NLM DIR Seminar Schedule

UPCOMING SEMINARS

RECENT SEMINARS


The NLM DIR holds a public weekly seminar series for NLM trainees, staff scientists, and investigators to share details on current and exciting research projects at NLM. Seminars take place on Tuesdays at 11:00 AM, EST and some Thursdays at 3:00 PM, EST. Seminars are held in the B2 Library of Building 38A on the main NIH campus in Bethesda, MD.

To schedule a seminar, click the “Schedule Seminar” button to the right, select an appropriate date on the calendar to sign up, and then complete the form. You will need an NIH PIV card to access the “Schedule Seminar” page.

Please include seminars by invited visiting scientists in the NLM DIR seminar series. These need not be on a Tuesday or Thursday.

If you would like to schedule a seminar by a visiting scientist, click the “Schedule Seminar” and complete the form. Contact NLMDIRSeminarScheduling@mail.nih.gov with questions. Please follow this link to subscribe/unsubscribe to/from the NLM DIR seminar mailing list.

Titles and Abstracts for Upcoming Seminars


(based on the current date)

John Bridgers
May 12, 2026 at 11 a.m.

A bi-partition function algorithm to evaluate inferred subclonal structures in single-cell sequencing data

Clonal evolution of cancer results in intratumor heterogeneity, making treatment and cure challenging. Single-cell sequencing has advanced our understanding of intratumor heterogeneity, but tracing subclonal evolution using mutational profiles of cells is limited by scale and noise. Moreover, available tumor progression tree inference methods usually offer a single tree to explain the progression of a tumor, and do not inform about alternative evolutionary scenarios. We introduce the bi-partition function for a tumor progression tree, to assess the reliability of any proposed subclonal structure in a single-cell sequenced tumor. By using the bi-partition function, we calculate the probability that any given subset R of mutation-profiled single cells from a tumor forms a clade rooted by a specified mutation ρ across all possible tumor progression trees. This provides the means to evaluate whether R forms a subclone with ρ as a possible subclonal driver, which is especially useful if the cells of R are biologically or clinically significant, e.g., have aggressive growth, therapy resistance, or metastatic potential. We also introduce an algorithm to estimate the bi-partition function, which treats the ground truth as a probability distribution derived from mutational profiles of single cells and samples a tumor progression tree from this distribution independently in each iteration. We prove that our algorithm’s estimate of the bi-partition function asymptotically approaches the ground truth and demonstrate its accuracy on simulated data. Applying our algorithm to the tumor progression tree inferred from single-cell-derived melanoma sublines revealed that, while major clades and their root mutations are robust, (i) the placement of one clade in the tree is unreliable, which we later observed to be a result of Loss of Heterozygosity, and (ii) some of the mutations identified as false positives in the tree are unreliable, which later turned out to be the result of a doublet - a subline which has contamination from another subline.

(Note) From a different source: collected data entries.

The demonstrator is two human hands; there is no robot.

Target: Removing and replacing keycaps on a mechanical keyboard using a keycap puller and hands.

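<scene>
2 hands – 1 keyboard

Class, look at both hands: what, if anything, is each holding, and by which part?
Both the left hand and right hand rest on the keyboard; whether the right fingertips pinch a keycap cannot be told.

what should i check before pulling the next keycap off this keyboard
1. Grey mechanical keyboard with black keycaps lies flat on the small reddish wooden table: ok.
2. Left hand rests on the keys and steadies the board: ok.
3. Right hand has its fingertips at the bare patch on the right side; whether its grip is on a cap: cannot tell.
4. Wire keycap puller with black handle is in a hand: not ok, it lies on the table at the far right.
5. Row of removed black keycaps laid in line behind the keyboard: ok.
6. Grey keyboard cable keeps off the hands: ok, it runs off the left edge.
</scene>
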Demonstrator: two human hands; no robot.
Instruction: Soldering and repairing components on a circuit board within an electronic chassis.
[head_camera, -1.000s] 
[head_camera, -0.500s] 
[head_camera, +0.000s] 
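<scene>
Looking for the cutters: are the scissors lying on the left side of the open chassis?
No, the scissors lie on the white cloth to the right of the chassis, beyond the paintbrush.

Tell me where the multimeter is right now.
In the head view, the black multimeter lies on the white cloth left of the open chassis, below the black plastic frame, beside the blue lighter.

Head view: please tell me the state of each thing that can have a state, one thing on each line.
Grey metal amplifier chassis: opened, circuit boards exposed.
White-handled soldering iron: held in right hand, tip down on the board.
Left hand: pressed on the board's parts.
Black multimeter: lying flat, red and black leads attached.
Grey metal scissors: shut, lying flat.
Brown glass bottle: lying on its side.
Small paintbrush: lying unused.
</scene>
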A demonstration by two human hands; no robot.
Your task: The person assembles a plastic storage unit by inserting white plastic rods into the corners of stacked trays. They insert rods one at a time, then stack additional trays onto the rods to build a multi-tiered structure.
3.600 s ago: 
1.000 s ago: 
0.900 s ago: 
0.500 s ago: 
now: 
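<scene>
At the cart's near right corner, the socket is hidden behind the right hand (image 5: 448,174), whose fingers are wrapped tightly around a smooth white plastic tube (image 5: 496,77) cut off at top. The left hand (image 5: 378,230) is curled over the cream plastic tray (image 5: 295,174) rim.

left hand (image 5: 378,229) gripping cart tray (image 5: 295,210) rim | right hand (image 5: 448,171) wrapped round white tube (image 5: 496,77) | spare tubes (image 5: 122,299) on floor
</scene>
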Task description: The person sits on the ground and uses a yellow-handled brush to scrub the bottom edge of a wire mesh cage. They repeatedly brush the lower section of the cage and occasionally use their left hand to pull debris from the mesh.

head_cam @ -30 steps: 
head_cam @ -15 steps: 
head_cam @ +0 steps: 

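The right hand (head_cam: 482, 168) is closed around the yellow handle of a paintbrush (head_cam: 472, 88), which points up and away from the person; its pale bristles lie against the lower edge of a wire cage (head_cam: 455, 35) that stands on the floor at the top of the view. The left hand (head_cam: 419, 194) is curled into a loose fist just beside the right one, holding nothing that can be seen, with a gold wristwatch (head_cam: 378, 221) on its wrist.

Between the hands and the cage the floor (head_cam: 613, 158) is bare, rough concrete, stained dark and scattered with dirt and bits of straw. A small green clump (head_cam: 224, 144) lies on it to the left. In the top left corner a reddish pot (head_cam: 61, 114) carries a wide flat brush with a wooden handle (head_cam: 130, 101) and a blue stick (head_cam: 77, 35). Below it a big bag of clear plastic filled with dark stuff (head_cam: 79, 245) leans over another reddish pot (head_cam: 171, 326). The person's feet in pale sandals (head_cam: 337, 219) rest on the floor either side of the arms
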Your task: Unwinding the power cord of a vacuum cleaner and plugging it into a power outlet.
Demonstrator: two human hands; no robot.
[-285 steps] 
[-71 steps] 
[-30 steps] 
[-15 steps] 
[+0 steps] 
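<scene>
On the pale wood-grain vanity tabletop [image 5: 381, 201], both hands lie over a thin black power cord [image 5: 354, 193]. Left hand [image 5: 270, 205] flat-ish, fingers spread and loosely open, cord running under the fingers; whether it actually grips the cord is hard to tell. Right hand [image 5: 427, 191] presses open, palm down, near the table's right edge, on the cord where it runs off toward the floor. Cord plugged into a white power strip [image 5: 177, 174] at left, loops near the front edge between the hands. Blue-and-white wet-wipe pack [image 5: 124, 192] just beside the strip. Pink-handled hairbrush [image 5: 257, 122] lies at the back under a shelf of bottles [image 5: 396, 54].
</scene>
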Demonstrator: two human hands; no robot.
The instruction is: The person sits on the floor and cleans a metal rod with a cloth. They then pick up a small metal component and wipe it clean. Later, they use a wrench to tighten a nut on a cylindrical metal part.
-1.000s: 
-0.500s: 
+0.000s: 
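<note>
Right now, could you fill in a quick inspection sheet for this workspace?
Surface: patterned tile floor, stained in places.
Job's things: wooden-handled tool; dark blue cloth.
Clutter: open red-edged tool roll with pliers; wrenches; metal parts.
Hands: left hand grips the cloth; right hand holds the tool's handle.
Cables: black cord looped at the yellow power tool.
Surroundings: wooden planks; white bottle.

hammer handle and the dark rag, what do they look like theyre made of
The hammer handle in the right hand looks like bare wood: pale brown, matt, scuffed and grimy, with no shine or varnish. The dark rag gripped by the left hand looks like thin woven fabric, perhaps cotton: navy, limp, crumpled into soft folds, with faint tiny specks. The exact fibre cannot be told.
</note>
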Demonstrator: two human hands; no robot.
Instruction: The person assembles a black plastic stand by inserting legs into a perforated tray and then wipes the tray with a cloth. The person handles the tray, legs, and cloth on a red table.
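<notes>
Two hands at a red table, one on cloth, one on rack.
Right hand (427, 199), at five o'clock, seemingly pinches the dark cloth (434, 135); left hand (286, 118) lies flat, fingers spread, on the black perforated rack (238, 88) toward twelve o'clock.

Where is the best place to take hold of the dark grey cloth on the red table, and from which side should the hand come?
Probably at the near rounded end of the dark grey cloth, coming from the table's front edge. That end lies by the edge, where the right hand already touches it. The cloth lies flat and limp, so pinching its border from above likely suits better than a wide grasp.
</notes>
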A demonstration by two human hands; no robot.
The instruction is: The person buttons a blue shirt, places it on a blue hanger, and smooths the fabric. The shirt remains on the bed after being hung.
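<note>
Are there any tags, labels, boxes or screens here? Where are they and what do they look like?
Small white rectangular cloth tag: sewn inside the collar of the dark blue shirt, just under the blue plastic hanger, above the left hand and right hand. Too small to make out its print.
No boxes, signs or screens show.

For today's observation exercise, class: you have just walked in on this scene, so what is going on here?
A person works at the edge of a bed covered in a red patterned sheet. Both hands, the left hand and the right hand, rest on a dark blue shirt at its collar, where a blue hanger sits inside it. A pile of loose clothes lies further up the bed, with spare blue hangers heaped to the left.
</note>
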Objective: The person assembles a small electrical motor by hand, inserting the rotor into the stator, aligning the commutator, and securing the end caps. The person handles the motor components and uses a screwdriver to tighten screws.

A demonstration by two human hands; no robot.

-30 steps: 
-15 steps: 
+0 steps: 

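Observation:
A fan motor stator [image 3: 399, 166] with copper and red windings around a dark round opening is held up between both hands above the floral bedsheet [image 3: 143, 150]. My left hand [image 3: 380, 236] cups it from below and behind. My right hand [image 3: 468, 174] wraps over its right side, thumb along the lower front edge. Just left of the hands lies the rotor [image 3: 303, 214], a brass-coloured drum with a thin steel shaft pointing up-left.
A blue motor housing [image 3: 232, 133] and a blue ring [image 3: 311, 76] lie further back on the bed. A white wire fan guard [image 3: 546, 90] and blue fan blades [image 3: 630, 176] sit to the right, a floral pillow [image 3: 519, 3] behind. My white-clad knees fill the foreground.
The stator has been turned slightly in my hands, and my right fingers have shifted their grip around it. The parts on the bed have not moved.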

Interestingly, bootstrapping, a technique commonly employed for species trees, failed to point out any of these issues. After correcting the input data for these issues, the reliability of the progression tree improved substantially, demonstrating how our bi-partition function algorithm can aid studies on tumor evolution and intratumor heterogeneity.

Brandon Colelough
May 14, 2026 at 3 p.m.

TBD

Leann Lindsey
May 19, 2026 at 11 a.m.

Are Genomic Language Models Learning? Insights from Tokenization Analysis and Prophage Detection in Bacterial Genomes

Genomic language models (gLMs) promise to decode the regulatory and functional logic encoded in DNA, yet whether current architectures learn meaningful biological representations remains contested. Recent studies question the foundational abilities of gLMs, demonstrating that they fail to outperform randomly initialized or simple supervised models on standard benchmarks, while model authors point to zero-shot performance and unsupervised motif discovery as evidence of foundational biological understanding. We present two complementary efforts to investigate this question. First, we systematically evaluate how tokenization strategy (nucleotide, k-mer, and byte-pair encoding) affects model behavior across three genomic benchmarks, probing whether token granularity shapes what gLMs capture at the nucleotide level. Second, we introduce LAMBDA, a genomic language model benchmark that leverages bacteriophages as a test system to investigate the annotation abilities of genomic language models. Unlike well-annotated model organism genomes, the vast majority of phage genomes remain poorly characterized, making them an ideal domain for testing whether gLMs identify meaningful sequence patterns beyond homology. LAMBDA evaluates gLM embeddings through phage-bacteria discrimination tasks of increasing complexity, including genome-wide prophage detection, and provides a rigorous framework for evaluating model performance on a genome-wide annotation task with direct relevance to microbiology and medicine.